“In September, Michal Kosinski published a study that he feared might end his career. The Economist broke the news first, giving it a self-consciously anodyne title: ‘Advances in A.I. Are Used to Spot Signs of Sexuality,'” Cliff Kuang writes for The New York Times. “But the headlines quickly grew more alarmed. By the next day, the Human Rights Campaign and Glaad, formerly known as the Gay and Lesbian Alliance Against Defamation, had labeled Kosinski’s work ‘dangerous’ and ‘junk science.’ (They claimed it had not been peer reviewed, though it had.) In the next week, the tech-news site The Verge had run an article that, while carefully reported, was nonetheless topped with a scorching headline: ‘The Invention of A.I. ‘Gaydar’ Could Be the Start of Something Much Worse.'”

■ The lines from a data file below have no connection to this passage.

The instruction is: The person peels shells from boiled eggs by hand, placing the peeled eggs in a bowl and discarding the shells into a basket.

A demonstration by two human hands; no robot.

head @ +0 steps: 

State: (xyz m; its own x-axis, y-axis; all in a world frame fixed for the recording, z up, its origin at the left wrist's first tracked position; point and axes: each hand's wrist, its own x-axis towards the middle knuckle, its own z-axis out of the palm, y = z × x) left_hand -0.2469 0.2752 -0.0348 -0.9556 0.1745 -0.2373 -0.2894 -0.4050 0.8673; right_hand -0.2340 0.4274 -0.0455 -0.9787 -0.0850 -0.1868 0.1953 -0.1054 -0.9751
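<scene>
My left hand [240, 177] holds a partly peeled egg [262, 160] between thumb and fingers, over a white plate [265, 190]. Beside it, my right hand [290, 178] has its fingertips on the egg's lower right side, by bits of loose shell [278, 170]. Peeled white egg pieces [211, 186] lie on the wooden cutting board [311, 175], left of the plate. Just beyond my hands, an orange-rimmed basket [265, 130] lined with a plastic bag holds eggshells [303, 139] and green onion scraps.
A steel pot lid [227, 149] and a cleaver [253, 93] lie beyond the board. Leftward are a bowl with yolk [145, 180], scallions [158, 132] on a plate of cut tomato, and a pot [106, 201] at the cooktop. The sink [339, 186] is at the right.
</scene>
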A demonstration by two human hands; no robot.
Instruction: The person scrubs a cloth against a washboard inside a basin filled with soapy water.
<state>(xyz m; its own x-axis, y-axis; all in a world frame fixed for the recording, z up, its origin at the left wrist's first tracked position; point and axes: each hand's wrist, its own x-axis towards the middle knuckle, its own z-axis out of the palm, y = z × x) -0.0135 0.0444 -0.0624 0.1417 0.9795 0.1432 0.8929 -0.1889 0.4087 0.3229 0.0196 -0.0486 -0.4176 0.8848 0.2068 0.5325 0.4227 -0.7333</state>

“Kosinski has made a career of warning others about the uses and potential abuses of data. Four years ago, he was pursuing a Ph.D. in psychology, hoping to create better tests for signature personality traits like introversion or openness to change. But he and a collaborator soon realized that Facebook might render personality tests superfluous: Instead of asking if someone liked poetry, you could just see if they ‘liked’ Poetry Magazine,” Kuang writes. “In 2014, they published a study showing that if given 200 of a user’s likes, they could predict that person’s personality-test answers better than their own romantic partner could.”

“After getting his Ph.D., Kosinski landed a teaching position at the Stanford Graduate School of Business and soon started looking for new data sets to investigate,” Kuang writes. “Kosinski first mined 200,000 publicly posted dating profiles, complete with pictures and information ranging from personality to political views. Then he poured that data into an open-source facial-recognition algorithm — a so-called deep neural network, built by researchers at Oxford University — and asked it to find correlations between people’s faces and the information in their profiles. The algorithm failed to turn up much, until, on a lark, Kosinski turned its attention to sexual orientation. The results almost defied belief. In previous research, the best any human had done at guessing sexual orientation from a profile picture was about 60 percent — slightly better than a coin flip. Given five pictures of a man, the deep neural net could predict his sexuality with as much as 91 percent accuracy. For women, that figure was lower but still remarkable: 83 percent.”

“It has become commonplace to hear that machines, armed with machine learning, can outperform humans at decidedly human tasks, from playing Go to playing ‘Jeopardy!’ We assume that is because computers simply have more data-crunching power than our soggy three-pound brains,” Kuang writes. “Kosinski’s results suggested something stranger: that artificial intelligences often excel by developing whole new ways of seeing, or even thinking, that are inscrutable to us. It’s a more profound version of what’s often called the ‘black box’ problem — the inability to discern exactly what machines are doing when they’re teaching themselves novel skills — and it has become a central concern in artificial-intelligence research. In many arenas, A.I. methods have advanced with startling speed; deep neural networks can now detect certain kinds of cancer as accurately as a human. But human doctors still have to make the decisions — and they won’t trust an A.I. unless it can explain itself. This isn’t merely a theoretical concern. In 2018, the European Union will begin enforcing a law requiring that any decision made by a machine be readily explainable, on penalty of fines that could cost companies like Google and Facebook billions of dollars.”

Much more in the full article here.

MacDailyNews Take: An inscrutable neural network that teaches itself and makes its own decisions?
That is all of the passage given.